My main approach would be to combine sequence conservation analysis, in silico mutagenesis, protein language model scoring, and structure/topology prediction. I would first identify residues that are likely too important to mutate, especially around the conserved LS motif, since mutational studies show that this region is highly sensitive and likely involved in an essential interaction. I would also treat the basic N-terminal region carefully, because it regulates activity through interaction with DnaJ rather than acting as the main lytic domain itself.
Next, I would computationally test mutations that might improve folding robustness or membrane association while preserving the protein’s core lytic features. This seems reasonable because recent work suggests that MS2-L forms oligomeric assemblies in membrane-like environments, and that the transmembrane/C-terminal region is central to this behavior. In plain language, I am not only asking whether the protein folds, but whether it can still adopt the right shape and assembly state to work properly.
For the higher titer goal, I would not try to predict titers directly.
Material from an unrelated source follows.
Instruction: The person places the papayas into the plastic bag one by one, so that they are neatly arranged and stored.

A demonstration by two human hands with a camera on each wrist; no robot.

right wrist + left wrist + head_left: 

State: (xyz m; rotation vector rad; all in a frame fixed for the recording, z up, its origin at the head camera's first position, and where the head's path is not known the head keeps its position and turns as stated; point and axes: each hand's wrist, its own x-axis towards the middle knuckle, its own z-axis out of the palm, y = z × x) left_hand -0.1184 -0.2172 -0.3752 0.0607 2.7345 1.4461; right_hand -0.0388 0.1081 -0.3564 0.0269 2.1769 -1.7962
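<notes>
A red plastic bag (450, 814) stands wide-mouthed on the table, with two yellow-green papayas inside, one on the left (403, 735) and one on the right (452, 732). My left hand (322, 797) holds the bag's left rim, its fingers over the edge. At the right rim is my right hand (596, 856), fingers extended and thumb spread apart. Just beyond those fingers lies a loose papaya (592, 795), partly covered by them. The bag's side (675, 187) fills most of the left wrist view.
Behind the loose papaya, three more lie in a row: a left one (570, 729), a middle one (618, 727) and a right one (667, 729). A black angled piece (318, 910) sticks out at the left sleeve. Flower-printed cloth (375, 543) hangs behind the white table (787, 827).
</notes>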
Instead, I would use a proxy strategy and prioritize variants that are predicted to be more stable while still preserving the regulatory features that may prevent premature lysis. This is important because N-terminal truncations can bypass DnaJ and trigger earlier lysis, which may actually reduce phage output if the host is killed before assembly is complete.
Planned pipeline
- Collect sequence, mutational, and structural/topology information for L.
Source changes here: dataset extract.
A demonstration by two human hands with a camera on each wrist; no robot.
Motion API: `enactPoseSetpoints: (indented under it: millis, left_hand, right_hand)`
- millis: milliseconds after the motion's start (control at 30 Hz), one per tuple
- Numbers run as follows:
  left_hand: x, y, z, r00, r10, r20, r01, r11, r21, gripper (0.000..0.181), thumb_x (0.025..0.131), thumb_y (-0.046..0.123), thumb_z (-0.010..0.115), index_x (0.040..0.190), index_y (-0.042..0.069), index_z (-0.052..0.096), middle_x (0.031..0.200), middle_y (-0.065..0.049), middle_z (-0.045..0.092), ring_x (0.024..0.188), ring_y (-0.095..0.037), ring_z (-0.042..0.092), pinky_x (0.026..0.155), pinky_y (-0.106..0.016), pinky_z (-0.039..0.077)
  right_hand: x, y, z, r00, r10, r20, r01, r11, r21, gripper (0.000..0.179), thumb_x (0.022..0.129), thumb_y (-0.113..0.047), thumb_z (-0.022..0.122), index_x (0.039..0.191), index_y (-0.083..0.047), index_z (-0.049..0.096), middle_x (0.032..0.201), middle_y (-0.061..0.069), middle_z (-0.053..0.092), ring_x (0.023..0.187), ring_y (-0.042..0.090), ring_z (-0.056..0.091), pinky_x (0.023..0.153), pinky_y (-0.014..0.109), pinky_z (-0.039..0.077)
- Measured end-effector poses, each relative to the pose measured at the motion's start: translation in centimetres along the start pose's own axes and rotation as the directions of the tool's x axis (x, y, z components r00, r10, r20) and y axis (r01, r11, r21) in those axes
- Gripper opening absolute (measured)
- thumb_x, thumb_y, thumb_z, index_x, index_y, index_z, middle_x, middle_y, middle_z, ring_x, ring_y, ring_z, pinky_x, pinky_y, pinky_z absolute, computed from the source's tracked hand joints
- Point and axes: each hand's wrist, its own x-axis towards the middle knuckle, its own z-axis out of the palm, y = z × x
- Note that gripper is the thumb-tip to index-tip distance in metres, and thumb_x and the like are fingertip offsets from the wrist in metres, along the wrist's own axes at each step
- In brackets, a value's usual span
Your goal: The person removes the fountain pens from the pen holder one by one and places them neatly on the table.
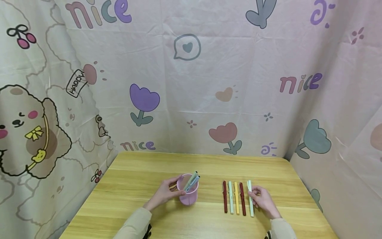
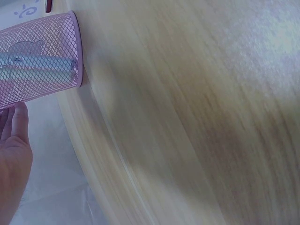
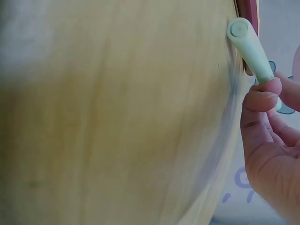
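Note:
A pink mesh pen holder (image 1: 188, 198) stands on the table with two pens (image 1: 192, 182) leaning in it, one pale green and one pale blue. My left hand (image 1: 167, 192) grips the holder near its rim, thumb in front and fingers behind. In the left wrist view the mesh cup (image 2: 42, 51) shows the pens through its wall. My right hand (image 1: 262, 199) pinches a pale mint pen (image 1: 250, 202) between thumb and fingers. That pen is the rightmost of a row and also shows in the right wrist view, where my thumb and fingertips hold its barrel.
Left of the mint pen lie a dark red pen (image 1: 242, 199), a yellow pen (image 1: 237, 199), a light green pen (image 1: 231, 199) and another dark red pen (image 1: 225, 197), roughly parallel. The wooden table (image 1: 134, 172) meets a patterned cloth backdrop (image 1: 191, 83) at its far edge.

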Motion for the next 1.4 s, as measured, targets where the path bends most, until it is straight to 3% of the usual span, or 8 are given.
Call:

- Mark function-sensitive residues and conserved regions.
- Run in silico mutagenesis and rank variants with language-model or sequence-based scores.
- Filter variants using membrane topology and structural plausibility.
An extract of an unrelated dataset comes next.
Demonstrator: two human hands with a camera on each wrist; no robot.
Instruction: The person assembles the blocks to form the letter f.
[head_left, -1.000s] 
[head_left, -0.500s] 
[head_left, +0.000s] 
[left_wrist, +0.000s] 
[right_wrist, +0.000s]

- Prioritize candidates that may improve stability while preserving productive lysis timing.
Potential pitfalls
One pitfall is that higher titers are not controlled by L alone, so even a better L variant may not improve total phage yield. Another is that MS2 has overlapping genes and RNA-level regulation, so a mutation that looks good for the protein might still be harmful in the native phage genome.